Solar Net-Metering: A just Compensation Rate for Renewable Electricity Generation
Several state policy initiatives are being introduced to cripple the just monetary compensation rates for generated solar electricity. The proposed bills will have an impactful negative effect on reaching the climate goals during the coming years.
It is clear that this is not a partisan issue. Whether in California under Democratic Governor Newsom, or in Florida under Republican Governor DeSantis, Investor Owned Utility corporations (IOU) like PG&E, Florida Power & Light, California Edison and Duke Energy are currently lobbying legislatures across the county to establish state policies which would harm the growth of distributed solar PV installations.
A strong grass-roots, bi-partisan effort is needed to fend off these attacks on just compensation rates for generated solar electricity.
Especially for low and moderate income Americans, the payback time for solar power installations is the deciding factor to “go solar” and produce homemade electricity. The goal is to drastically reduce or eliminate the electric bill and reduce greenhouse gas emissions simultaneously.
Electricity demand in a home and electricity generation by a distributed solar PV system sometimes match, but not all the time, so there is a need to “do something” with the generated solar electricity when the home consumption is lower than the power production, and there is the need to be able to operate electric appliances at night when the solar system does not generate electricity.
Installing a backup battery together with a solar system is currently a popular solution for the affluent US population, but Americans with lower or moderate income have to think more than twice whether US$10k - US$15K extra cost for an additional home battery which might last 5 -7 years before it needs replacement is a sustainable investment.
Home backup batteries do not generate renewable energy, and this solution creates a significant carbon footprint during the production process.
Installing a smart bi-directional electric meter which runs backwards when the solar power generation exceeds a home’s power consumption has been an effective way to eliminate the extra cost associated with home battery installations and an effective way to incentivize solar installations during the past decades.

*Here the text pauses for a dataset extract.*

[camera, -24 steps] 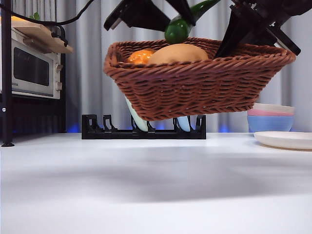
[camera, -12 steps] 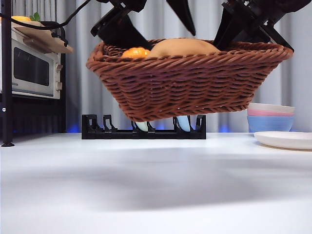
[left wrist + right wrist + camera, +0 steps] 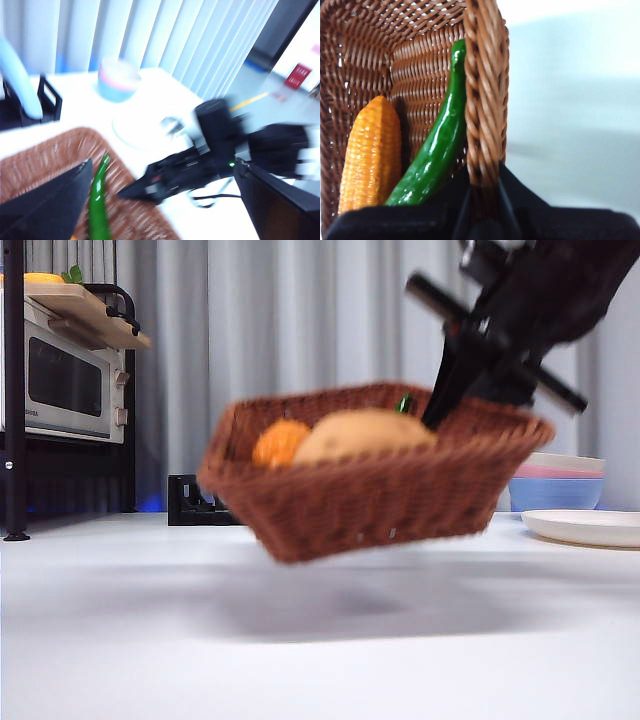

The price for Solar PV installations has come down so much during the past years, that Investor Owned Utility Corporations can see the threats to their entitlements and to their future revenue if everybody would start to generate their own homemade electricity.
In order to understand how the Utility Corporations became so powerful, we must look at their history. When the US electricity market structure was first established, large, centralized power stations generated all the electricity for the surrounding consumers. Since distributed power production did not exist, many people called this a “natural monopoly”.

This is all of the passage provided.